● Aim of the task
Check each line of the records below and collect those holding "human".
--
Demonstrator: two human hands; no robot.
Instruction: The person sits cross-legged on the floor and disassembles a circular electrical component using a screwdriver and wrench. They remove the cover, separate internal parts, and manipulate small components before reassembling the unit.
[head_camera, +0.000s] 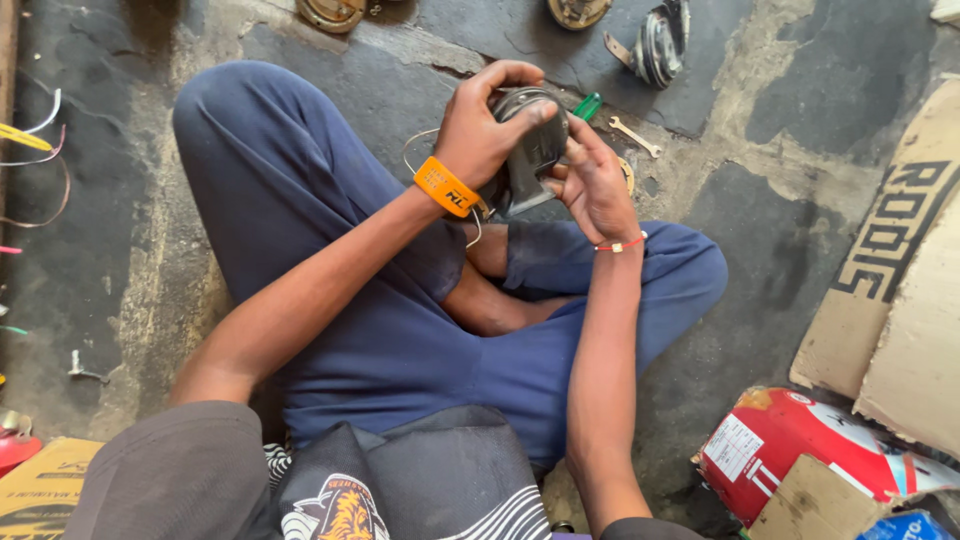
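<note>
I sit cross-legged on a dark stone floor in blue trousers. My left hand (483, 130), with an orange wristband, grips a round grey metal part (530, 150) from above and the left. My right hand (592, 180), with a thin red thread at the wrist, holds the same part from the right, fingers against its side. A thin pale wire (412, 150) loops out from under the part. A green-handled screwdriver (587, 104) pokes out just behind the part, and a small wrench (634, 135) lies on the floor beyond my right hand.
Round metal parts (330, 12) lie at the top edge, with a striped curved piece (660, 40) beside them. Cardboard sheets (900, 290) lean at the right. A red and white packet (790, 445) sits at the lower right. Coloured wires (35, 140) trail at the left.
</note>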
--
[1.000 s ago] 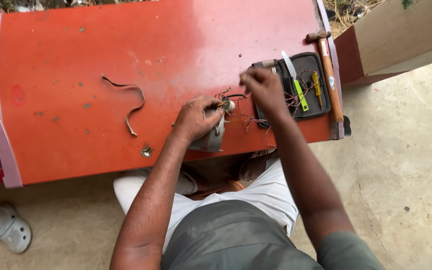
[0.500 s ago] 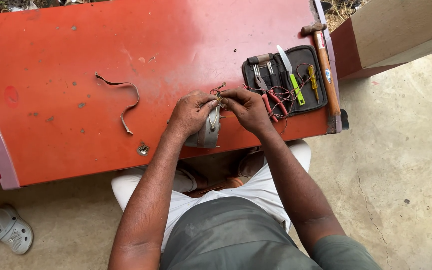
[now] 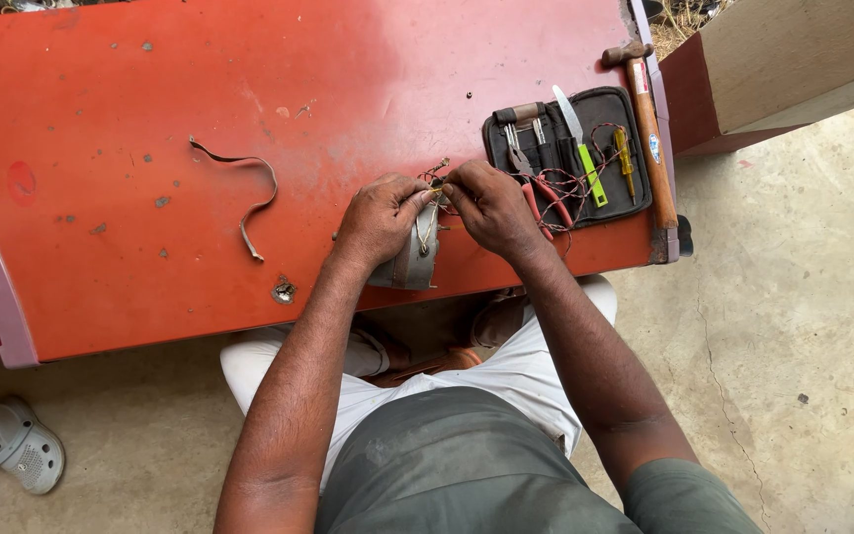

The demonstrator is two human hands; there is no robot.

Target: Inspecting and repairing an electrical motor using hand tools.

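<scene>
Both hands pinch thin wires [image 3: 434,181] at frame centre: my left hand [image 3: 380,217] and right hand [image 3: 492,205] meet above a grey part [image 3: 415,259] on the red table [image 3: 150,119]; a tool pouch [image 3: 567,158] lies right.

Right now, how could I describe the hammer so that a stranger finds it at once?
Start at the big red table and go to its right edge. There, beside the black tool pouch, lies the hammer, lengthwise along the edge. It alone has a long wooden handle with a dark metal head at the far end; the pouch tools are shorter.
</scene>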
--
● Solution below
Demonstrator: two human hands; no robot.
The demonstrator is two human hands; there is no robot.

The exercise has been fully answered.